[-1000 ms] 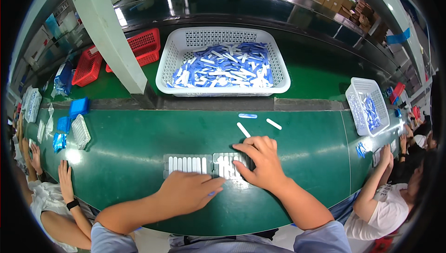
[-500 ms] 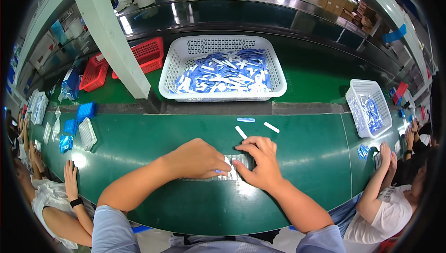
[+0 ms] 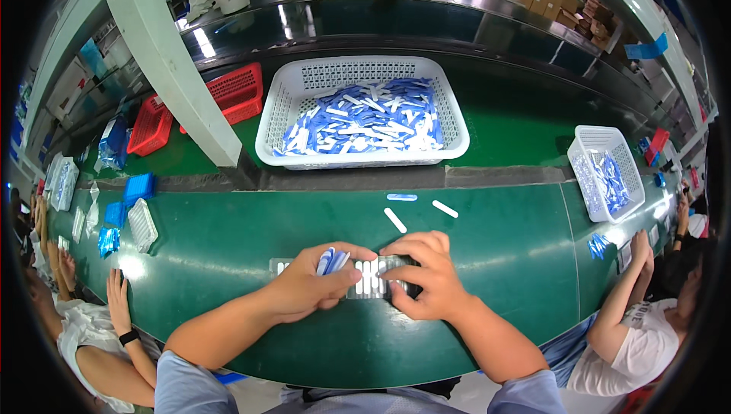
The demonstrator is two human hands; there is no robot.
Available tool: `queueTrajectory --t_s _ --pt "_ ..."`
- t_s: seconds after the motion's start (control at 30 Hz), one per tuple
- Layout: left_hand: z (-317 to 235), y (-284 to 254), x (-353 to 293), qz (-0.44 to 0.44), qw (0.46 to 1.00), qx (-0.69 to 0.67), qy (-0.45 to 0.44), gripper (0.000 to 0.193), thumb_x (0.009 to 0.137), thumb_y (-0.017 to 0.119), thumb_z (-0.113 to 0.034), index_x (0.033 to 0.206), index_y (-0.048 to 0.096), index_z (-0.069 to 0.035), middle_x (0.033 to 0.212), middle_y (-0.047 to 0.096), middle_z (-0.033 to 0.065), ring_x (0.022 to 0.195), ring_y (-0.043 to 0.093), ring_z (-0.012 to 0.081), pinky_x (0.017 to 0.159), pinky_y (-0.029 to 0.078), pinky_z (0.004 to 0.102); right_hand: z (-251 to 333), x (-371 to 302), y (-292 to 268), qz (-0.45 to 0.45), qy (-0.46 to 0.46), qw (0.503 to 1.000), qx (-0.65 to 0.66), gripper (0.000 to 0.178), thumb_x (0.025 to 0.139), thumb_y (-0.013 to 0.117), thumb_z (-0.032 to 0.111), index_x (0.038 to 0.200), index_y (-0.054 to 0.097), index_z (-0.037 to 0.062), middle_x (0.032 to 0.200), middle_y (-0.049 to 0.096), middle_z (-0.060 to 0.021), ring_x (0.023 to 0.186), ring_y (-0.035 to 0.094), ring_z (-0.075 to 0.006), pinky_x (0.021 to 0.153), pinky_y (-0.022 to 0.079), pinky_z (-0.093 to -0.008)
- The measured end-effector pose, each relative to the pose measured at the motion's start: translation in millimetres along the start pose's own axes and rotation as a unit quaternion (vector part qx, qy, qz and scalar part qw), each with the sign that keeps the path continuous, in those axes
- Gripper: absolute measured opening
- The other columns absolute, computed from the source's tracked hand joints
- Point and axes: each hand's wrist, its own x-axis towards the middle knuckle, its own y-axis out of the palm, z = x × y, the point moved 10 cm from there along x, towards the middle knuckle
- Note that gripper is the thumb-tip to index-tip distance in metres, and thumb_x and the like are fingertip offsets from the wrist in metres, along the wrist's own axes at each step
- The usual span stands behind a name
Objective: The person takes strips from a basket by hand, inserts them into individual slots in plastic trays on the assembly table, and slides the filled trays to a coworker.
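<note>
The clear tray (image 3: 354, 295) is part full of white sticks (image 3: 367, 281); left hand (image 3: 306, 285) pinches blue-and-white sticks (image 3: 330, 262), right hand (image 3: 432, 283) spreads its fingers over the other end

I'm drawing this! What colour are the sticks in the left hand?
The sticks are blue and white, clearest in the head view.

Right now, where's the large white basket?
Head view, upper middle: the large white basket sits beyond the left hand and right hand, just past the dark strip across the green table, right of the red baskets.
</note>
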Motion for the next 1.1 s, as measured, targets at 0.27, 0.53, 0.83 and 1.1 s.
queueTrajectory --t_s 0.27,0.53,0.83,1.1 --pt "37 38 -27 0.062 0.923 -0.358 -0.128 0.050 0.105 0.054 -0.007 0.152 0.040 -0.001 0.125 0.062 0.0110 0.098 0.061 0.0183 0.060 0.038 0.0231 13 -1 -12 -0.066 -0.003 0.996 0.056 0.016 0.072 0.075 0.008 0.088 0.075 0.0120 0.108 0.070 -0.0019 0.094 0.062 -0.0225 0.090 0.037 -0.0381" --pt "36 62 -29 0.141 0.951 -0.225 -0.158 0.048 0.110 0.048 -0.017 0.155 0.037 -0.004 0.133 0.060 0.0115 0.103 0.067 0.0178 0.054 0.034 0.0223 13 -3 11 0.013 0.082 0.987 0.138 0.020 0.079 0.083 0.018 0.097 0.076 0.0137 0.107 0.065 0.0000 0.097 0.059 -0.0208 0.092 0.036 -0.0366" --pt "31 53 -27 0.089 0.946 -0.272 -0.156 0.041 0.111 0.045 -0.025 0.144 0.046 -0.001 0.114 0.070 0.0148 0.073 0.059 0.0101 0.052 0.033 0.0203 -12 -10 12 0.002 0.145 0.963 0.226 0.015 0.079 0.083 0.013 0.088 0.072 0.0100 0.111 0.066 -0.0054 0.101 0.061 -0.0229 0.092 0.039 -0.0378" --pt "31 37 -28 0.074 0.983 -0.084 -0.143 0.033 0.110 0.046 -0.024 0.120 0.064 0.001 0.097 0.072 0.0077 0.062 0.053 0.0075 0.049 0.034 0.0217 15 -1 5 0.021 0.021 0.993 0.116 0.018 0.080 0.084 0.020 0.088 0.069 0.0126 0.107 0.065 -0.0009 0.098 0.060 -0.0222 0.090 0.039 -0.0372"
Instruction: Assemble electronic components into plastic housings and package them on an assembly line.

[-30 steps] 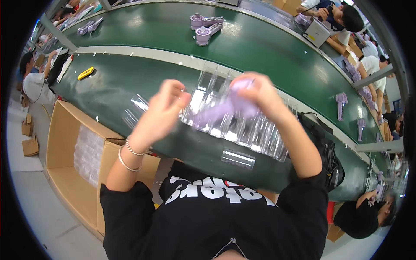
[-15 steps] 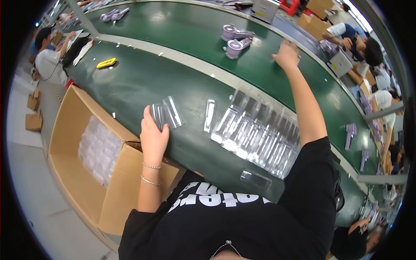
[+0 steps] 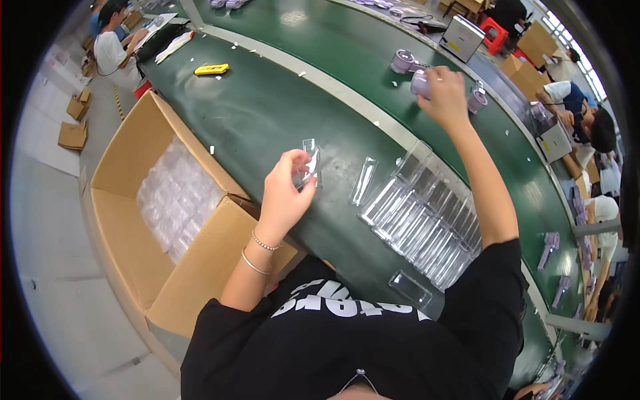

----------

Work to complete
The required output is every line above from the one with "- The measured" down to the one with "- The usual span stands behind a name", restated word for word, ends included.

Solution to this problem
- The measured end-effector pose, each relative to the pose measured at the motion's start: translation in millimetres along the start pose's own axes and rotation as a unit quaternion (vector part qx, qy, qz and scalar part qw), each with the sign that keeps the path continuous, in those axes
- Gripper: absolute measured opening
- The other columns absolute, computed from the source's tracked hand joints
- Point and axes: each hand's wrist, its own x-axis towards the middle knuckle, its own y-axis out of the palm, z = x × y, the point moved 10 cm from there along x, towards the middle knuckle
- Note that gripper is the thumb-tip to index-tip distance in metres, and thumb_x and the like are fingertip offsets from the wrist in metres, along the wrist's own axes at each step
- The usual span stands behind a name

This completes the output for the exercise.